== Task to carry out ==
In the material below, find each line with the string "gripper" and copy it.

= Beginning of Section =

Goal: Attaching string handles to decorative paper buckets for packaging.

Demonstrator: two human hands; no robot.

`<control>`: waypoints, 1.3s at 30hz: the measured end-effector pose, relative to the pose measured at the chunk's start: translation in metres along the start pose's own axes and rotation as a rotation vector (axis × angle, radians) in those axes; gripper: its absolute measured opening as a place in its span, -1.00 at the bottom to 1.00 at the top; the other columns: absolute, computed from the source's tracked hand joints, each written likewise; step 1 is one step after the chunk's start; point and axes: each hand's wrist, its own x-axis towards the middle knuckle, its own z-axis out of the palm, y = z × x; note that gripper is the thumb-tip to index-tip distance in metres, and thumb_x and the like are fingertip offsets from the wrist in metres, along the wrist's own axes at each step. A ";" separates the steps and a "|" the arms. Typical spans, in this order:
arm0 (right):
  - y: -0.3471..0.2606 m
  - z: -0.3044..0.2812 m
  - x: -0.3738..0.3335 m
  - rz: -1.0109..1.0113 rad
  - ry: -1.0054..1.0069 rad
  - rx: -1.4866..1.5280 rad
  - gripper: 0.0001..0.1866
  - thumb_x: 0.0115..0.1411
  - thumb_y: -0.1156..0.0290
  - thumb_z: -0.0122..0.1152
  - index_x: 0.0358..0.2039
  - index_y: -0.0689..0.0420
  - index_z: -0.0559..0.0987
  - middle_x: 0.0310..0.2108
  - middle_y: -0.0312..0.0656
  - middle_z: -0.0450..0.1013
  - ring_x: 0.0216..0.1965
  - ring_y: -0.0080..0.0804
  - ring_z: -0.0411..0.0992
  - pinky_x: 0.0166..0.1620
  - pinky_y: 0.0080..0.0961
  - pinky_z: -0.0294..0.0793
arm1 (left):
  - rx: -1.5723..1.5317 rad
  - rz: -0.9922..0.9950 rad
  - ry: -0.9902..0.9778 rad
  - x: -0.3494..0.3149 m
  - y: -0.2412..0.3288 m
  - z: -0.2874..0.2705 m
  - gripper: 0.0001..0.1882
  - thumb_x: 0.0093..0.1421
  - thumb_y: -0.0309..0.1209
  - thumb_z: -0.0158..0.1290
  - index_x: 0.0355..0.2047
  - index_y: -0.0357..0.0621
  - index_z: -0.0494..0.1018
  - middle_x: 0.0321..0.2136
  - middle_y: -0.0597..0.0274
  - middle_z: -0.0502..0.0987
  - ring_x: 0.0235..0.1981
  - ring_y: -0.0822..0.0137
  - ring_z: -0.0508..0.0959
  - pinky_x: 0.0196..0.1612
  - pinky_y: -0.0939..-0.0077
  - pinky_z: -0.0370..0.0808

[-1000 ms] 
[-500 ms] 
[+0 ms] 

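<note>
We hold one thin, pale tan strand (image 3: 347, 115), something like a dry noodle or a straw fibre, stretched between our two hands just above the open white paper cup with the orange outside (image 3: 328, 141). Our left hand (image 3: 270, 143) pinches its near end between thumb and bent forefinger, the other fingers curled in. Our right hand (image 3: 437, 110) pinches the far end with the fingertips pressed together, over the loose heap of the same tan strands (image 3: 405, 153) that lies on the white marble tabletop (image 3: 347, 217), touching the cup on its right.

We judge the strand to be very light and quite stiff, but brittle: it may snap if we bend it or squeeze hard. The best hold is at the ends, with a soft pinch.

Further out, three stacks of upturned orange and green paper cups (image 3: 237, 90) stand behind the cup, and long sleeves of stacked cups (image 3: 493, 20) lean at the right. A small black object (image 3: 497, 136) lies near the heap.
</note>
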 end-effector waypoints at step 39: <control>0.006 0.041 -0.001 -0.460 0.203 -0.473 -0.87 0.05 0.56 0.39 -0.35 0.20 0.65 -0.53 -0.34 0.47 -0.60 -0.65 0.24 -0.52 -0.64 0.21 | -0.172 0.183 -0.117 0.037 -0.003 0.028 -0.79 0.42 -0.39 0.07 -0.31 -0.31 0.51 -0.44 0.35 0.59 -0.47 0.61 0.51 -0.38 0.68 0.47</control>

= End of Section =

== Answer ==
`<control>`: waypoints, 1.3s at 30hz: the measured end-effector pose, relative to the pose measured at the chunk's start: translation in metres along the start pose's own axes and rotation as a rotation vector (axis × angle, radians) in those axes; gripper: its absolute measured opening as a place in its span, -1.00 at the bottom to 1.00 at the top; the other columns: absolute, computed from the source's tracked hand joints, each written likewise; step 1 is one step after the chunk's start; point and axes: each hand's wrist, its own x-axis towards the middle knuckle, its own z-axis out of the palm, y = z × x; note that gripper is the thumb-tip to index-tip distance in metres, and thumb_x and the like are fingertip offsets from the wrist in metres, along the wrist's own axes at each step. A ";" separates the steps and a "|" the arms. Typical spans, in this order:
  - gripper: 0.0001..0.1866
  - gripper: 0.0001..0.1882

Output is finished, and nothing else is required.